**WHAT THE TASK REQUIRES:** Repeat only the lines below from the one containing "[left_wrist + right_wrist" through the one containing "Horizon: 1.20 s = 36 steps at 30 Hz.", inclusive, exactly as written.

**EXTRACTED ENTRIES:**
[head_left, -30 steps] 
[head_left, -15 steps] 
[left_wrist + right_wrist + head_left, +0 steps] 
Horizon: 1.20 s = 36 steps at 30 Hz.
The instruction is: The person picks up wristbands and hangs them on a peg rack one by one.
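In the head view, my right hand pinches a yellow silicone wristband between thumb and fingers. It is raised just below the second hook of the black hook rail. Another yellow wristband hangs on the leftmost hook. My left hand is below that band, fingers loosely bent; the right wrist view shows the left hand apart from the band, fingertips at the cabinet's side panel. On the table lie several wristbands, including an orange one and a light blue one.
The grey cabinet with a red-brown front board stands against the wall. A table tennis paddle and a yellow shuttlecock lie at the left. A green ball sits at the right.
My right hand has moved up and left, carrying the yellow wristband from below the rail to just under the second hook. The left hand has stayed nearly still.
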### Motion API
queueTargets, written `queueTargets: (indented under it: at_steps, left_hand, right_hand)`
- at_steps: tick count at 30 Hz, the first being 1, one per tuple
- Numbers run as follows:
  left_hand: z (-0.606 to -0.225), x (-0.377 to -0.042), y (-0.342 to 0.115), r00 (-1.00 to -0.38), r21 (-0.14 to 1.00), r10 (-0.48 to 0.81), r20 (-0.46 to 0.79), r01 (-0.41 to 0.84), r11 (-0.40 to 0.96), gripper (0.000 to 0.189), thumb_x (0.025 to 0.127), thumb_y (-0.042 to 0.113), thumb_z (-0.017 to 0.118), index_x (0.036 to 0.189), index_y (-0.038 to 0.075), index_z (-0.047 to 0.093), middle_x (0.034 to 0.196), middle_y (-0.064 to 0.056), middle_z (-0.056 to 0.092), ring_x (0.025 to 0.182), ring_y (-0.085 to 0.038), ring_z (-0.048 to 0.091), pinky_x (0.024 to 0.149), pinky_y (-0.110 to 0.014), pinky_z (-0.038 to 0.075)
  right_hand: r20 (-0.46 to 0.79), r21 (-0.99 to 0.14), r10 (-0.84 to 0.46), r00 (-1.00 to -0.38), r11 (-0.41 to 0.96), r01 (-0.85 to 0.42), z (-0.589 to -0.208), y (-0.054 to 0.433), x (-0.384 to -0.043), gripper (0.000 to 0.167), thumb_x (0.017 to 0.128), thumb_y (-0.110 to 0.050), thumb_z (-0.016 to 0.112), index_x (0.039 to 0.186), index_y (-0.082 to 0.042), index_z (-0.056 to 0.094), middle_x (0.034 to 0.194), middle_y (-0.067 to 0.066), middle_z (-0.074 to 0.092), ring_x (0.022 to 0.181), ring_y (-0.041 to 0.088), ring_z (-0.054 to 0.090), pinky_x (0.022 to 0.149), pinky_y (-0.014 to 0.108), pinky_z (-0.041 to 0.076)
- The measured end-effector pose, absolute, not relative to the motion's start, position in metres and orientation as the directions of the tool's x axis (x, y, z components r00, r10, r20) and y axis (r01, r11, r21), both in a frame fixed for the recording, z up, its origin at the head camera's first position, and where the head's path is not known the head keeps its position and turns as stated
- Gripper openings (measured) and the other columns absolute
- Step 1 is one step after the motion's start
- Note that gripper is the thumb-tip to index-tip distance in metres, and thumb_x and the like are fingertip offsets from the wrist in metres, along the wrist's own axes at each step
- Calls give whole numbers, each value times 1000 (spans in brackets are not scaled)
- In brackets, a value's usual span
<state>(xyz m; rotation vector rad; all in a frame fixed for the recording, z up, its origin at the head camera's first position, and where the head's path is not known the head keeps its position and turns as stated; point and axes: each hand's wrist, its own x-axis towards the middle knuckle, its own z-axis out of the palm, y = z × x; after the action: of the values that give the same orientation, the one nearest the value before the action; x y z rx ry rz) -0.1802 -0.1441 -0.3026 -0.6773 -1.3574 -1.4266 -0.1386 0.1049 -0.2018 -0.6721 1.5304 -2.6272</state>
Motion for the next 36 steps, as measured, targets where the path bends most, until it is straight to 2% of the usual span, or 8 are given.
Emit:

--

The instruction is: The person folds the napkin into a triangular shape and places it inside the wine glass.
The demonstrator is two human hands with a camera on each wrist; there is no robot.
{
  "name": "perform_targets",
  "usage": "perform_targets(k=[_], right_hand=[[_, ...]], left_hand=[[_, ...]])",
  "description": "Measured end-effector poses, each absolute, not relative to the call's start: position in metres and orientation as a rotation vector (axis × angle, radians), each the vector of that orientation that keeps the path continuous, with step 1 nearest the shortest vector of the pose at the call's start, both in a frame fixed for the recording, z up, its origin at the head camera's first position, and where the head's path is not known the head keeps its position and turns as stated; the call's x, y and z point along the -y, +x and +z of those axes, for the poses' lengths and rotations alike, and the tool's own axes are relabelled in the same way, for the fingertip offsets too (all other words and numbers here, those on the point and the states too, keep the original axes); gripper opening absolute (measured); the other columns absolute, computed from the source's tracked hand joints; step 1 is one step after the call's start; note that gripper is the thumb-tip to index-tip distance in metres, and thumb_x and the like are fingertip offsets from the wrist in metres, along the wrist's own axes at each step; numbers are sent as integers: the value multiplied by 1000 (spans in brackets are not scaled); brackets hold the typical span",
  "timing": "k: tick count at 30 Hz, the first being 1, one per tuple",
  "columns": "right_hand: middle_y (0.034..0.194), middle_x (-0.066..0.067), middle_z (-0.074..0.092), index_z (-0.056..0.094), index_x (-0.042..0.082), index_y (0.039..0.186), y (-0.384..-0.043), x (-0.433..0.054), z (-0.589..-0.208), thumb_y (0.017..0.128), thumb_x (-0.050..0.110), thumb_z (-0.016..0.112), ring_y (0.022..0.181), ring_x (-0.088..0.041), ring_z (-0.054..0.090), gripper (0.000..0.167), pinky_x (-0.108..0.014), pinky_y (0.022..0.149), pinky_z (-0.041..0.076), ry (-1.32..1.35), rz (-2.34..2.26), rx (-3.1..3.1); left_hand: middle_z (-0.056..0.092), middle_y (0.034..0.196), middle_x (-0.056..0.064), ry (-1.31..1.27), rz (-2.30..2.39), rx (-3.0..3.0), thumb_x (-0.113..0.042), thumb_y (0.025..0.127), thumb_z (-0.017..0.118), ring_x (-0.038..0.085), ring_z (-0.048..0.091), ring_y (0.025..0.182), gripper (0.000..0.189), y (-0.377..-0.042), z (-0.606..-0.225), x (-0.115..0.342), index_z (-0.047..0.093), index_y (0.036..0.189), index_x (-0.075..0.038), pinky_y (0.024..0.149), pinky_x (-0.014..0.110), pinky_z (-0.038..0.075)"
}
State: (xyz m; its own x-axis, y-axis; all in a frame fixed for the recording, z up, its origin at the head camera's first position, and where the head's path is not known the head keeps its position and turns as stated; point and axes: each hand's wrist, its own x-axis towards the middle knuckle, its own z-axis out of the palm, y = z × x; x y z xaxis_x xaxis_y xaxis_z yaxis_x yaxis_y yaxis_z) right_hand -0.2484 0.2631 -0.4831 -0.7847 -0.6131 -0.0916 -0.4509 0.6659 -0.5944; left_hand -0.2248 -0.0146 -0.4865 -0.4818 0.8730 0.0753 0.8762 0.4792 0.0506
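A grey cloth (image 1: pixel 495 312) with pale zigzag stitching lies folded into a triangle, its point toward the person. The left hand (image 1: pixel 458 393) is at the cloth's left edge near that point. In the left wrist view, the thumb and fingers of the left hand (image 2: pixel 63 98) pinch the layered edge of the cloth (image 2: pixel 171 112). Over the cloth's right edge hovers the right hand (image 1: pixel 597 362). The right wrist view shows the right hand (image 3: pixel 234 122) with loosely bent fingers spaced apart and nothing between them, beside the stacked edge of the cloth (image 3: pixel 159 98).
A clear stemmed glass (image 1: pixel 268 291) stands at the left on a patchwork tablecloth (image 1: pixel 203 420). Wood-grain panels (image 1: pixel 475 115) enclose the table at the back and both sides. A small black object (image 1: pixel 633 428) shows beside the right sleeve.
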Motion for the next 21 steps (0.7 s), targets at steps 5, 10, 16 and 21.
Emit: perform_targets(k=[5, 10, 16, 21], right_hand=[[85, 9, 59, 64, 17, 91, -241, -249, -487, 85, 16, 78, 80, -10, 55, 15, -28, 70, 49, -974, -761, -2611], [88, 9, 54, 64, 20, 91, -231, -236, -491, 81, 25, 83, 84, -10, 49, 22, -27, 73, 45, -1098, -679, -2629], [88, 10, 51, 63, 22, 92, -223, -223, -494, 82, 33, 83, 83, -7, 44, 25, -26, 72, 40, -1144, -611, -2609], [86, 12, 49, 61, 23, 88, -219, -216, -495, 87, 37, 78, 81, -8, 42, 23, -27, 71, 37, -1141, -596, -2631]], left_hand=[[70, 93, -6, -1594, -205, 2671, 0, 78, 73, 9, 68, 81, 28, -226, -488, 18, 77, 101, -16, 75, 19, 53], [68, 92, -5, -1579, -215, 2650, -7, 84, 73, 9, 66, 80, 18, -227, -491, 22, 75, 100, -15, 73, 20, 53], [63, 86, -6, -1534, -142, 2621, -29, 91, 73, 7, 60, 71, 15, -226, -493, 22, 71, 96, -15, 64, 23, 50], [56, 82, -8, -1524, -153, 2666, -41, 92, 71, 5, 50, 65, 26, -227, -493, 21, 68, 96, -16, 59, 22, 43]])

**REPLY TO THE TASK:**
[left_wrist + right_wrist + head_left, +0 steps] 
Horizon: 1.20 s = 36 steps at 30 Hz.

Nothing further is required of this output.